§ **What you should do**
Below is a listing to repeat exactly, with its pictures left out.
BEGIN Recorded data
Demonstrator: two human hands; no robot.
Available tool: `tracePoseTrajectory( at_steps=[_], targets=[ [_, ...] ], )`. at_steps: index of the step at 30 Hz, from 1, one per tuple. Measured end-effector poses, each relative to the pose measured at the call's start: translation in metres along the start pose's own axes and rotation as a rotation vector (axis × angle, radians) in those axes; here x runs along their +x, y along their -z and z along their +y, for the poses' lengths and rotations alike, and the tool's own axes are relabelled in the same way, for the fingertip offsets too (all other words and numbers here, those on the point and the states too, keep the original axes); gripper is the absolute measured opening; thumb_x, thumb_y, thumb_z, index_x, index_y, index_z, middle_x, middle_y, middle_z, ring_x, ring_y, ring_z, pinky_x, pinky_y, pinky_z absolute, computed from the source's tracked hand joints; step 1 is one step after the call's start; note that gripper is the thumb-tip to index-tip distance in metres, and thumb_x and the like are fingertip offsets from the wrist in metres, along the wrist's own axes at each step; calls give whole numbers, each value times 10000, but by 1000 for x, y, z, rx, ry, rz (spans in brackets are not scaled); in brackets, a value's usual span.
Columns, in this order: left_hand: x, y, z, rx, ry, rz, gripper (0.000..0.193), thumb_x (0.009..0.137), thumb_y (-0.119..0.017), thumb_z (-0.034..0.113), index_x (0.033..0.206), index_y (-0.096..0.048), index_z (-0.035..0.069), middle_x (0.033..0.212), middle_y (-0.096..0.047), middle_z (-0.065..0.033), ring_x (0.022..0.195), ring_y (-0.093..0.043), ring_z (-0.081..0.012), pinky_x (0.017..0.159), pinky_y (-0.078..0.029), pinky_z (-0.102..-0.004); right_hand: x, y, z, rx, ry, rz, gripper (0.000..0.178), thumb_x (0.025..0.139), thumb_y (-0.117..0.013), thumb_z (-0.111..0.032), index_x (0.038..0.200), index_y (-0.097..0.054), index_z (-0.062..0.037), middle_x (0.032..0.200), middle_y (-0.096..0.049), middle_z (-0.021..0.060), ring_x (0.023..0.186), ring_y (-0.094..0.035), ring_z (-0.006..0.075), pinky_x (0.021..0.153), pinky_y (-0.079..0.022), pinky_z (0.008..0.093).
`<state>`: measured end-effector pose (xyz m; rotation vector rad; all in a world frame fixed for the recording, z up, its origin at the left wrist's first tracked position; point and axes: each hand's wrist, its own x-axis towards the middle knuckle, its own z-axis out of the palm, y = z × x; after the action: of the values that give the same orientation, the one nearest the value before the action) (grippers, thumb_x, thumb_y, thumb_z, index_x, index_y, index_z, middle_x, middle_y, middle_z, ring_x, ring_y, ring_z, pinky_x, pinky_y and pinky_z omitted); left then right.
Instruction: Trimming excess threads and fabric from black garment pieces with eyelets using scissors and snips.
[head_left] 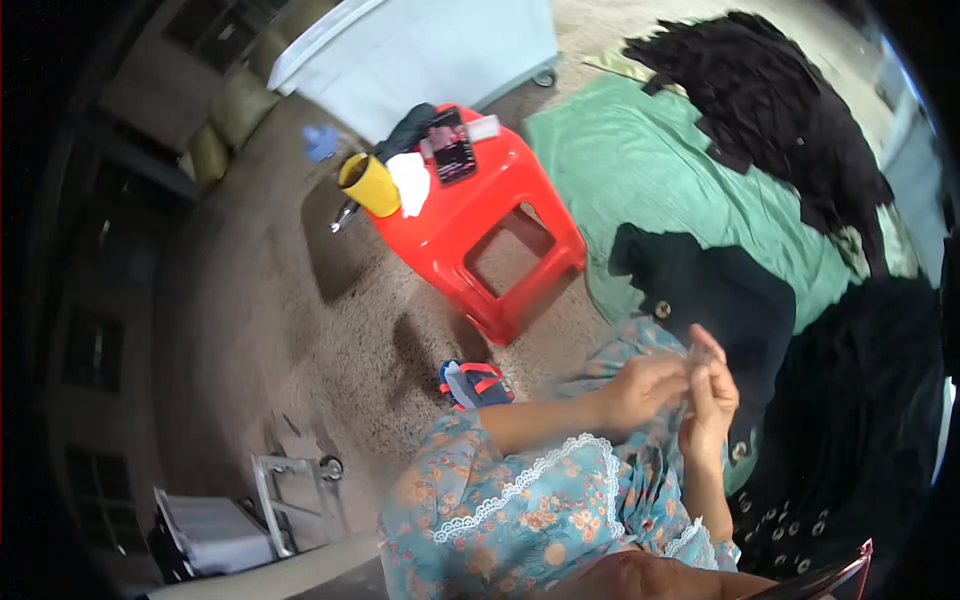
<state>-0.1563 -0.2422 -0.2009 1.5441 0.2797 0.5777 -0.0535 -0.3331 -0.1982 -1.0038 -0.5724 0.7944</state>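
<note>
My left hand (648, 388) and my right hand (710, 405) meet in front of my lap, their fingertips close together. The right fingers and thumb are pinched, with a pale, small thing perhaps between them that I cannot make out. My left fingers are curled in against the right ones and slightly blurred; whatever they grip is hidden. Just beyond the hands a black garment (735, 300) with round metal buttons or eyelets lies across my lap. Beside my right forearm, more black cloth (850, 380) spreads out, with several small shiny rings (785, 530) on its near part.
Ahead stands a red plastic stool (440, 235) holding a phone (450, 145), a yellow cup (370, 185) and white paper (409, 182). Behind it is a white wheeled bin (420, 60). Green cloth (690, 190) and a black clothes pile (770, 110) lie right; a slipper (475, 385) sits below.
</note>
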Motion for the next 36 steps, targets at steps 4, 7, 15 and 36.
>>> tracePoseTrajectory(
  at_steps=[4, 7, 15, 36],
  targets=[
    [-18, 31, 11, 295, -60, 142, 84, 925, -535, 66, 922, -579, -6, 721, -567, -53, 606, -555, -110, 565, -451, -272, 14, -14, 18, -141, 36, -212, 256, 896, -635, -168, 1102, -661, -17, 1292, -547, 137, 1159, -499, 204, 973, -403, 349],
    [-12, 77, 24, 474, -84, 479, 109, 945, -507, 90, 884, -576, 33, 724, -551, -20, 612, -512, -77, 548, -419, -236, 30, -26, 2, -667, 250, -235, 361, 886, -622, -230, 1181, -608, -23, 1291, -534, 150, 1218, -450, 270, 1025, -338, 378],
    [-22, 309, 38, 1339, -152, 1146, 205, 884, -543, 69, 1049, -640, -3, 868, -642, -215, 793, -632, -373, 721, -488, -440, 55, 52, 16, -699, 154, 155, 231, 932, -556, -103, 1139, -614, -20, 1229, -560, 96, 1095, -543, 177, 882, -438, 285],
    [77, 348, 31, 1663, -64, 862, 262, 901, -540, 295, 916, -677, 73, 1128, -533, -127, 1073, -479, -330, 851, -406, -488, 23, 110, -7, -1568, 317, 213, 252, 900, -574, -97, 1142, -608, -34, 1248, -552, 137, 1130, -498, 314, 956, -361, 411]
  ],
)
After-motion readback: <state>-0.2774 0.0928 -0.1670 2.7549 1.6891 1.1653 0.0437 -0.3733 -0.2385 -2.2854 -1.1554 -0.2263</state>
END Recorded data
§ **Result of this exercise**
Demonstrator: two human hands; no robot.
Available tool: `tracePoseTrajectory( at_steps=[_], targets=[ [_, ...] ], )`. at_steps: index of the step at 30 Hz, from 1, one per tuple. Measured end-effector poses, each relative to the pose measured at the call's start: translation in metres along the start pose's own axes and rotation as a rotation vector (axis × angle, radians) in those axes; here x runs along their +x, y along their -z and z along their +y, for the poses' lengths and rotations alike, and the tool's own axes are relabelled in the same way, for the fingertip offsets too (all other words and numbers here, those on the point and the states too, keep the original axes); gripper is the absolute measured opening; thumb_x, thumb_y, thumb_z, index_x, index_y, index_z, middle_x, middle_y, middle_z, ring_x, ring_y, ring_z, pinky_x, pinky_y, pinky_z absolute, computed from the source's tracked hand joints; step 1 is one step after the call's start; note that gripper is the thumb-tip to index-tip distance in metres, and thumb_x and the like are fingertip offsets from the wrist in metres, along the wrist's own axes at each step; calls give whole numbers, each value times 10000, but by 1000 for x, y, z, rx, ry, rz (spans in brackets are not scaled); in brackets, a value's usual span.
Columns, in this order: left_hand: x, y, z, rx, ry, rz, gripper (0.000..0.193), thumb_x (0.009..0.137), thumb_y (-0.119..0.017), thumb_z (-0.034..0.113), index_x (0.033..0.206), index_y (-0.096..0.048), index_z (-0.035..0.069), middle_x (0.033..0.212), middle_y (-0.096..0.047), middle_z (-0.065..0.033), ring_x (0.022..0.195), ring_y (-0.093..0.043), ring_z (-0.081..0.012), pinky_x (0.017..0.159), pinky_y (-0.078..0.029), pinky_z (-0.102..-0.004); right_hand: x, y, z, rx, ry, rz, gripper (0.000..0.178), thumb_x (0.025..0.139), thumb_y (-0.117..0.013), thumb_z (-0.111..0.032), index_x (0.038..0.200), index_y (-0.097..0.054), index_z (-0.062..0.037), middle_x (0.032..0.200), middle_y (-0.096..0.049), middle_z (-0.021..0.060), ring_x (0.023..0.186), ring_y (-0.094..0.035), ring_z (-0.006..0.075), pinky_x (0.021..0.153), pinky_y (-0.079..0.022), pinky_z (0.008..0.093).
`<state>`: measured end-effector pose (xyz m; rotation vector rad; all in a world frame fixed for the recording, z up, its origin at the left wrist's first tracked position; point and axes: each hand's wrist, its own x-axis towards the middle knuckle, its own z-axis out of the palm, y = z × x; after the action: of the values that give the same orientation, the one nearest the value before the action) (grippers, thumb_x, thumb_y, thumb_z, index_x, index_y, index_z, middle_x, middle_y, middle_z, ring_x, ring_y, ring_z, pinky_x, pinky_y and pinky_z omitted); left then right.
Instruction: Trimming excess threads and fabric from black garment pieces with eyelets using scissors and snips.
[head_left] 
<state>-0.1563 -0.2422 -0.2009 1.5441 0.2797 0.5777 -0.0535 -0.3331 -0.1982 -1.0038 -0.5724 0.7944</state>
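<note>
My left hand (648, 388) and my right hand (710, 405) meet in front of my lap, their fingertips close together. The right fingers and thumb are pinched, with a pale, small thing perhaps between them that I cannot make out. My left fingers are curled in against the right ones and slightly blurred; whatever they grip is hidden. Just beyond the hands a black garment (735, 300) with round metal buttons or eyelets lies across my lap. Beside my right forearm, more black cloth (850, 380) spreads out, with several small shiny rings (785, 530) on its near part.
Ahead stands a red plastic stool (440, 235) holding a phone (450, 145), a yellow cup (370, 185) and white paper (409, 182). Behind it is a white wheeled bin (420, 60). Green cloth (690, 190) and a black clothes pile (770, 110) lie right; a slipper (475, 385) sits below.
</note>
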Motion for the next 36 steps, targets at steps 4, 7, 15 and 36.
>>> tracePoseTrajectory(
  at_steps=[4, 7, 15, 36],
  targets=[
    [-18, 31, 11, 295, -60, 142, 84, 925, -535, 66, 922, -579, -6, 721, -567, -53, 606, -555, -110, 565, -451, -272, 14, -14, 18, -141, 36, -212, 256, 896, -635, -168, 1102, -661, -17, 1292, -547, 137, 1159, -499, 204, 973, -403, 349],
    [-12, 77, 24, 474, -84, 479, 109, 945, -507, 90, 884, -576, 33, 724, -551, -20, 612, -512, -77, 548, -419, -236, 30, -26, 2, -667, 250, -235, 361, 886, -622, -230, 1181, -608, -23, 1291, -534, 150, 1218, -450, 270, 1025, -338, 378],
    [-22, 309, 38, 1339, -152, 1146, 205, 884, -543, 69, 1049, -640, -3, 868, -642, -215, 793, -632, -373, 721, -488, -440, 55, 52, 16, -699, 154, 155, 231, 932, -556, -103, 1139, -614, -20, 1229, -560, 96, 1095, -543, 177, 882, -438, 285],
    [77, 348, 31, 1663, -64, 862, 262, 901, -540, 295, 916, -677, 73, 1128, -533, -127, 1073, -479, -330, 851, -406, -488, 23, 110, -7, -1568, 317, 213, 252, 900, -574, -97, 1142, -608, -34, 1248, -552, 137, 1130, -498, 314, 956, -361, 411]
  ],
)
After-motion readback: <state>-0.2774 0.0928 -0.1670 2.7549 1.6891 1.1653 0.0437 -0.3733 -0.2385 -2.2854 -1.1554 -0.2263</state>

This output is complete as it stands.